** Your assignment **
Copy, exactly and without additions, every line in the records below from the one holding "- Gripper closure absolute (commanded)" through the one holding "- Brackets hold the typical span", both ends included.

** Opening Information supplied block **

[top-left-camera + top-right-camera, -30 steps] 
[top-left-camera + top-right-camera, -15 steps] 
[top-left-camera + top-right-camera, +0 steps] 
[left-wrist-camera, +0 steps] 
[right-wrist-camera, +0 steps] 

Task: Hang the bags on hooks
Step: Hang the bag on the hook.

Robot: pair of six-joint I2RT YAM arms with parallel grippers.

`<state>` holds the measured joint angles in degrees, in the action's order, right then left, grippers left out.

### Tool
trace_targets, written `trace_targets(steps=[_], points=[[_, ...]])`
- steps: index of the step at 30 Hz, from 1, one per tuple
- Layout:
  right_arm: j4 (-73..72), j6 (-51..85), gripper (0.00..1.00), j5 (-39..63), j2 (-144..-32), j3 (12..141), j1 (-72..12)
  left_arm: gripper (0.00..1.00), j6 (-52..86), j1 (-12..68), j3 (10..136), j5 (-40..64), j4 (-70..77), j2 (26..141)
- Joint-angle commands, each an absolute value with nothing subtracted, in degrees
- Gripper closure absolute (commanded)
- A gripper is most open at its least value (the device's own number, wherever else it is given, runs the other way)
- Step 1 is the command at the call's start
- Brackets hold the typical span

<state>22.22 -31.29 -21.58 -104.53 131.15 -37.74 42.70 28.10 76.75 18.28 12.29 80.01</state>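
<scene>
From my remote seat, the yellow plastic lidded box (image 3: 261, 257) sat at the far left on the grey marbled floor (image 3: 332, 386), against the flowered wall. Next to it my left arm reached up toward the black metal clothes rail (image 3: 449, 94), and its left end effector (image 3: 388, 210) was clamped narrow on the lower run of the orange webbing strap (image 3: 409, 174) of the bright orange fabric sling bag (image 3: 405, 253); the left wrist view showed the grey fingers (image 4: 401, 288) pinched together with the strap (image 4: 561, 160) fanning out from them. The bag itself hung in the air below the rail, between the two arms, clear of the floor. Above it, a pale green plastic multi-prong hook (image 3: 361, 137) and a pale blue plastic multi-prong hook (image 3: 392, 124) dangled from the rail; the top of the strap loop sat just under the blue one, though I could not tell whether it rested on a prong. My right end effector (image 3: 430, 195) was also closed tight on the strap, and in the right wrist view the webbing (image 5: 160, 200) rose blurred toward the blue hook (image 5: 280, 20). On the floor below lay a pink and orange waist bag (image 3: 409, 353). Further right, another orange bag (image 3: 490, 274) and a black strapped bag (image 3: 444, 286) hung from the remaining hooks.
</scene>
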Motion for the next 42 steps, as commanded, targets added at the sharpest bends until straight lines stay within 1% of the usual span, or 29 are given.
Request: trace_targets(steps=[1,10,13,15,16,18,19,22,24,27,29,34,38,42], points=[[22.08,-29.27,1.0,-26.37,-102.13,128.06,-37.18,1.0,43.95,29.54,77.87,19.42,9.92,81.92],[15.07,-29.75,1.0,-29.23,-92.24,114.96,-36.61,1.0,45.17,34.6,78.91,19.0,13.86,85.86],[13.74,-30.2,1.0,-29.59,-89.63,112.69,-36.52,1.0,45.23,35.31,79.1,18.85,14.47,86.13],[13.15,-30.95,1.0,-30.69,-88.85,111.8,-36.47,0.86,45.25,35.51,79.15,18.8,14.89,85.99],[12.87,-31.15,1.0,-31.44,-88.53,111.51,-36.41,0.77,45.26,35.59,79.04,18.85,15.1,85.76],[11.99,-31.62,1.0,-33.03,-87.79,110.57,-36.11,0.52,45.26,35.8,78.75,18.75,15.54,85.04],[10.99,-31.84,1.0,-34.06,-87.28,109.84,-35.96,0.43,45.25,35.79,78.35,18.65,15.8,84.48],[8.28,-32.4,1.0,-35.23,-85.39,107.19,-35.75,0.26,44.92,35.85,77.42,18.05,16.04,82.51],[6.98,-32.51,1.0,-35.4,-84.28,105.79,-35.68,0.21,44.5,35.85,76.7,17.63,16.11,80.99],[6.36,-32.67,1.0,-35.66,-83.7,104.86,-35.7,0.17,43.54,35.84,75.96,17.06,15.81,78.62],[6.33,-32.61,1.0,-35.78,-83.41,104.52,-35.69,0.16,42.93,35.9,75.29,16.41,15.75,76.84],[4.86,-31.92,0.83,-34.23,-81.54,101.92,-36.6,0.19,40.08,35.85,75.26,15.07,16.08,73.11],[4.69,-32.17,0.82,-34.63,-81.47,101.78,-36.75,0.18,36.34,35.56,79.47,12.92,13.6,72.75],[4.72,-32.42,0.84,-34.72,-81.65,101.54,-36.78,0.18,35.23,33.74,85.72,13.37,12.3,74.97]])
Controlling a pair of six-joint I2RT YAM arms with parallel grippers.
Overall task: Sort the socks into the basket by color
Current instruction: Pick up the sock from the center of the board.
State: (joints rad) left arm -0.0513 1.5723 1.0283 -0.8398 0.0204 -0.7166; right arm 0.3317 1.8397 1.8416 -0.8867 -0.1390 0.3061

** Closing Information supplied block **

** Written reply **
- Gripper closure absolute (commanded)
- A gripper is most open at its least value (the device's own number, wherever else it is given, runs the other way)
- Step 1 is the command at the call's start
- Brackets hold the typical span

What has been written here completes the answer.